**Your task**. What is needed is an exact copy of the data that follows.
Segment Start: Data extract
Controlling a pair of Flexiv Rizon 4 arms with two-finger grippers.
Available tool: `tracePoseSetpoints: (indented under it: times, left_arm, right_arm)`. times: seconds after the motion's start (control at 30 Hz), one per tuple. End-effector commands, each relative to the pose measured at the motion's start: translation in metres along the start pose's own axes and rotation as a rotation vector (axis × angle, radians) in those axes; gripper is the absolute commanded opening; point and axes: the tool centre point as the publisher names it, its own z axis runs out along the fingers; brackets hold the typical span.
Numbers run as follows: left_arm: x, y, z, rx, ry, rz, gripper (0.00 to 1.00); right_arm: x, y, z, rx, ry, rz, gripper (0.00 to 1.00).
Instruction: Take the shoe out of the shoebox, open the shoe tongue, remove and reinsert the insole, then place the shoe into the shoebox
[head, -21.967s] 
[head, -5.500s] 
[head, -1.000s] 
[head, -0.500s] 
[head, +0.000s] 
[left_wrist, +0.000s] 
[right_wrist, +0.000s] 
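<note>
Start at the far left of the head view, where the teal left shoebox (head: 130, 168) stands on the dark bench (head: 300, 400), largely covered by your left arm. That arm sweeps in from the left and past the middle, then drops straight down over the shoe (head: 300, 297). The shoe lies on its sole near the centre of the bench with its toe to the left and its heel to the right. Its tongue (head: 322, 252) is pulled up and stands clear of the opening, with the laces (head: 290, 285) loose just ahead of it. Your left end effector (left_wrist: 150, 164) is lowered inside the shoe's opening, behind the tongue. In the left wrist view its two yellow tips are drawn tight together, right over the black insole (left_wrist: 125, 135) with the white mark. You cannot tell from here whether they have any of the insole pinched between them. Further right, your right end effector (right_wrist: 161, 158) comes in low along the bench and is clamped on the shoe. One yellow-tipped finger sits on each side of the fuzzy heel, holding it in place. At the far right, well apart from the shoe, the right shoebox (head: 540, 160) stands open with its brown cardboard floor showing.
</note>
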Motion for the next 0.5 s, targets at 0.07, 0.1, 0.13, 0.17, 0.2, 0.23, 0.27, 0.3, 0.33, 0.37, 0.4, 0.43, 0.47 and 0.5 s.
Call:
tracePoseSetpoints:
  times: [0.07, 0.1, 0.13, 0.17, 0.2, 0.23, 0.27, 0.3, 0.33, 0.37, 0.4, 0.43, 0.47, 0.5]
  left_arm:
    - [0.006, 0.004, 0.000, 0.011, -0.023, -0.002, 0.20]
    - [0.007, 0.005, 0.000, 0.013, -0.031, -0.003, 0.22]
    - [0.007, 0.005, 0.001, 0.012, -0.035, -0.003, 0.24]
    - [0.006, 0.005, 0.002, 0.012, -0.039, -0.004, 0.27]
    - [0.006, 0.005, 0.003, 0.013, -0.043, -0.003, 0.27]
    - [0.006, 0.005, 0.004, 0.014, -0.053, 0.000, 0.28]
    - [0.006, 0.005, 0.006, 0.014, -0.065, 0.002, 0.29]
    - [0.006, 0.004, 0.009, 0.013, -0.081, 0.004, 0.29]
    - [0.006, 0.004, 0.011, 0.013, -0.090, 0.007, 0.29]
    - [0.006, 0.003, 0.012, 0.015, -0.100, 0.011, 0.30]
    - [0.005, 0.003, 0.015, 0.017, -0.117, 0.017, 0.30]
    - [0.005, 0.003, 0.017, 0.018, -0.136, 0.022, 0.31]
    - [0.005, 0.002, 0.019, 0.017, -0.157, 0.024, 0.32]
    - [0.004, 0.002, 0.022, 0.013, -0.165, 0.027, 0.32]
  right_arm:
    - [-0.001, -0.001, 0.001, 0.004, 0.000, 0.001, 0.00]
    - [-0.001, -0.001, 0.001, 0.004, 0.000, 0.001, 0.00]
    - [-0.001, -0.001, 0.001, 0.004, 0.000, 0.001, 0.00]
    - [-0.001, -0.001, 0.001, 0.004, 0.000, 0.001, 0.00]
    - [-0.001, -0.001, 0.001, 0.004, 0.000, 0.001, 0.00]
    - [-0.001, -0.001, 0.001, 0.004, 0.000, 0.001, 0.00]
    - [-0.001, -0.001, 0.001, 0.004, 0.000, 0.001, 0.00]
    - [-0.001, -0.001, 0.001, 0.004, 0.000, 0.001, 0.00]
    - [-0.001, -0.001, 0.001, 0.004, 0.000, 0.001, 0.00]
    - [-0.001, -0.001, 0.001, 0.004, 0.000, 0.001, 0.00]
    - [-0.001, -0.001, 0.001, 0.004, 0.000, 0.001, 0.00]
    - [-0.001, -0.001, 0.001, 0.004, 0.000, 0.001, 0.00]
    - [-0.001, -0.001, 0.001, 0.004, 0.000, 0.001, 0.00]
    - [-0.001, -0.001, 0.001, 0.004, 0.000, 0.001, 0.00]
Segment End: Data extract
**Task solution**.
Controlling a pair of Flexiv Rizon 4 arms with two-finger grippers.
Available tool: `tracePoseSetpoints: (indented under it: times, left_arm, right_arm)`. times: seconds after the motion's start (control at 30 Hz), one per tuple. End-effector commands, each relative to the pose measured at the motion's start: translation in metres along the start pose's own axes and rotation as a rotation vector (axis × angle, radians) in those axes; gripper is the absolute commanded opening; point and axes: the tool centre point as the publisher names it, its own z axis runs out along the fingers; brackets hold the typical span.
Numbers run as follows: left_arm: x, y, z, rx, ry, rz, gripper (0.00 to 1.00); right_arm: x, y, z, rx, ry, rz, gripper (0.00 to 1.00).
Instruction: Take the shoe out of the shoebox, open the shoe tongue, remove and reinsert the insole, then place the shoe into the shoebox
[head, -21.967s] 
[head, -5.500s] 
[head, -1.000s] 
[head, -0.500s] 
[head, +0.000s] 
[left_wrist, +0.000s] 
[right_wrist, +0.000s] 
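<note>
Start at the far left of the head view, where the teal left shoebox (head: 130, 168) stands on the dark bench (head: 300, 400), largely covered by your left arm. That arm sweeps in from the left and past the middle, then drops straight down over the shoe (head: 300, 297). The shoe lies on its sole near the centre of the bench with its toe to the left and its heel to the right. Its tongue (head: 322, 252) is pulled up and stands clear of the opening, with the laces (head: 290, 285) loose just ahead of it. Your left end effector (left_wrist: 150, 164) is lowered inside the shoe's opening, behind the tongue. In the left wrist view its two yellow tips are drawn tight together, right over the black insole (left_wrist: 125, 135) with the white mark. You cannot tell from here whether they have any of the insole pinched between them. Further right, your right end effector (right_wrist: 161, 158) comes in low along the bench and is clamped on the shoe. One yellow-tipped finger sits on each side of the fuzzy heel, holding it in place. At the far right, well apart from the shoe, the right shoebox (head: 540, 160) stands open with its brown cardboard floor showing.
</note>
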Motion for the next 0.5 s, targets at 0.07, 0.1, 0.13, 0.17, 0.2, 0.23, 0.27, 0.3, 0.33, 0.37, 0.4, 0.43, 0.47 and 0.5 s.
Call:
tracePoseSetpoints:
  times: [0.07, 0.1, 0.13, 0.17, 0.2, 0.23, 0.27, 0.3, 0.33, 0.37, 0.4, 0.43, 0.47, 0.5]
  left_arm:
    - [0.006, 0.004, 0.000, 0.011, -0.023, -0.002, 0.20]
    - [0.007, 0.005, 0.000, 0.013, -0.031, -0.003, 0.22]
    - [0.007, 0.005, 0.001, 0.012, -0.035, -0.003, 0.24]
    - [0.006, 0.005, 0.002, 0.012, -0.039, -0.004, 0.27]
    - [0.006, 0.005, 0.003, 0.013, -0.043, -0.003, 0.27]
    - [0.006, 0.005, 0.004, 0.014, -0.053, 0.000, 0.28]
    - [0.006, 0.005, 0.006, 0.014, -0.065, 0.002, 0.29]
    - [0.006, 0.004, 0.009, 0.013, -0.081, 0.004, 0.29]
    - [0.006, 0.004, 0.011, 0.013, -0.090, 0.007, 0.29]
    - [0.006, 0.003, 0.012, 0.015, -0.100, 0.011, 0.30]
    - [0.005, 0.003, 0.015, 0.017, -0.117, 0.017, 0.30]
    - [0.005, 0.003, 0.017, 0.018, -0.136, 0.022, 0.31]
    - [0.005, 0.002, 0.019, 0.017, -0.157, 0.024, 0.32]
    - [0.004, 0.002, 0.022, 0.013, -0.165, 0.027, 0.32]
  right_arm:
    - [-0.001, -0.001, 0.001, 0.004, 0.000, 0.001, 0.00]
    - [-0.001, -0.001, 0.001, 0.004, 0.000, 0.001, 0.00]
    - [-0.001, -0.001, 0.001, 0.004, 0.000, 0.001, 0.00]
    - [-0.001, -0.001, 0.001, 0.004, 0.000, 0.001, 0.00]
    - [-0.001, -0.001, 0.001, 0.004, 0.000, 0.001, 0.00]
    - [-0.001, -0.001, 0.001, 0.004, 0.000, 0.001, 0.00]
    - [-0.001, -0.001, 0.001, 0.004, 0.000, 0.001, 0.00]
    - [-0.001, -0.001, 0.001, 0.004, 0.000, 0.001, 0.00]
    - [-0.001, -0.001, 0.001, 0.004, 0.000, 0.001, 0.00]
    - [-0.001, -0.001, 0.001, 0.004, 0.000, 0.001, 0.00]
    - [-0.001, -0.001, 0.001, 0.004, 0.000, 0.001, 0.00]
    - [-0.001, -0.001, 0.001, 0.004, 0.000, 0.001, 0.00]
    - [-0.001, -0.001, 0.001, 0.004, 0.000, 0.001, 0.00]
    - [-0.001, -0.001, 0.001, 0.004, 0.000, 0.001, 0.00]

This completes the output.